Lasciando da parte il discorso dell'adattamento dal romanzo di Henry James, Giro di vite - paradossalmente implicatovi solo per rimando - Amenàbar si dedica ad una nuova forma di sintesi. Cogliendo appieno l'atmosfera del film di Clayton, il regista l'adatta (non si potrebbe utilizzare altro termine!) alla sua epoca e - soprattutto - alla sua poetica. Il colpo di scena finale, anche se deve qualcosa al collega indiano M. Night Shyamalan, rientra nelle dinamiche messe in moto dal cileno fin dalla sua prima opera. Il gioco ammiccante tra la dimensione dei vivi e quella dei morti e, soprattutto, la totale identificazione spettatoriale con la seconda, rimanda alla lunga carrellata conclusiva di Tesis, in cui i malati sono trasformati in veri e propri zombie dalla visione del programma televisivo.

Allo steso modo, sempre per cogliere un parallelismo, sembrerebbe quasi che le figure mostruose che decoravano l'antro/abitazione di Chema abbiano preso vita scivolando nel buio della casa settecentesca di The Others. È l'oscurità il personaggio principale di questo film. Un nero che avvolge e schiaccia i personaggi. La notte è perenne; la luce (la vita o il cinema?) è scacciata da pesanti tendaggi; i pochi momenti in cui si può godere l'atmosfera del giorno, questa è contaminata da una pesante coltre di nebbia, ennesimo richiamo alle tematiche più classiche dei film horror (e Carpenter ne sa qualcosa!). È proprio il continuo tributo agli stilemi del cinema classico che crea ulteriore ambiguità nella scrittura di Amenàbar. The Others riesce a spaventare attraverso elementi talmente semplici da lasciare sbalorditi. Lo spettatore attento è in grado di conoscere cosa accadrà da lì a qualche momento, eppure - malgrado l'ovvietà insita in alcune soluzioni - non vengono assolutamente tradite la tensione e la suspense.

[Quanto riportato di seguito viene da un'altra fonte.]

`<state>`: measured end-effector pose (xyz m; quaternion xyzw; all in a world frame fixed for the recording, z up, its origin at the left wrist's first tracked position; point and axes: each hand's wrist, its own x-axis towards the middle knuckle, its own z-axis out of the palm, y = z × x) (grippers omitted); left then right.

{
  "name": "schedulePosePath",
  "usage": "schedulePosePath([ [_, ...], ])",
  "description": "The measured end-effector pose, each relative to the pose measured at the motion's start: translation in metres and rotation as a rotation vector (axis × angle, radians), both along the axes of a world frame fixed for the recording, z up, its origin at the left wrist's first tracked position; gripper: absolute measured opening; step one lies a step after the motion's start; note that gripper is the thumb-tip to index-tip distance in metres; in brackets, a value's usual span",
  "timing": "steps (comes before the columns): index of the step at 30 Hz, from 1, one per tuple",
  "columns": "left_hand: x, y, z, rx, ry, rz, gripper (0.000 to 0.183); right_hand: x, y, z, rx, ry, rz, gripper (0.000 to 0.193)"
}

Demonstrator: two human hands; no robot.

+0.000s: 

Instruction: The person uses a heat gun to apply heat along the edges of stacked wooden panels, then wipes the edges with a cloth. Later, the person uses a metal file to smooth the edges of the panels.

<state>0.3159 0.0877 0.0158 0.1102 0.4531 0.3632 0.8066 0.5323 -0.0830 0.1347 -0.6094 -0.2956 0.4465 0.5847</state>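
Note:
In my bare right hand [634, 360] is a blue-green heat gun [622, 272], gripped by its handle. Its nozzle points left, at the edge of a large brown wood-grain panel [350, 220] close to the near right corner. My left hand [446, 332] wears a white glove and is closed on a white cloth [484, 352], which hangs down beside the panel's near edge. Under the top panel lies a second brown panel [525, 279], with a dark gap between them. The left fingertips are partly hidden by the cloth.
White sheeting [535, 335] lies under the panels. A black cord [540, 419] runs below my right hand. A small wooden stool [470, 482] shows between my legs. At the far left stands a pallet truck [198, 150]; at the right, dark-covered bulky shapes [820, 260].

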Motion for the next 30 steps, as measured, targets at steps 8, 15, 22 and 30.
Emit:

Nasce proprio dalla calcolata commistione tra classico e moderno la miscela esplosiva che connota le opere di questo nuovo talento. Un regista attento alle tematiche dei giorni nostri, come a quelle ancestrali del nostro passato. La paura di Grace (Nicole Kidman) e figli di fronte alla scoperta della loro nuova condizione (già precedentemente accennata) è la metafora angosciante e angosciosa del nostro tempo. Amenàbar non teme di affrontare, come già hanno fatto i suoi predecessori del cinema spagnolo, la questione religiosa riaprendo ed insistendo su argomenti che sembrano ormai desueti come il culto o la condizione della donna. Infatti, le eroine dei suoi film possiedono una forza sicuramente superiore a quelle dei loro accompagnatori. In tutte e tre le sue pellicole, la donna è la figura dominante, vittima innocente delle pulsioni e delle aggressioni maschili. Nonostante la sua filmografia sia ancora esile, Amenàbar si può già definire un autore a tutto tondo, figura chiave e promessa indiscussa della cinematografia contemporanea.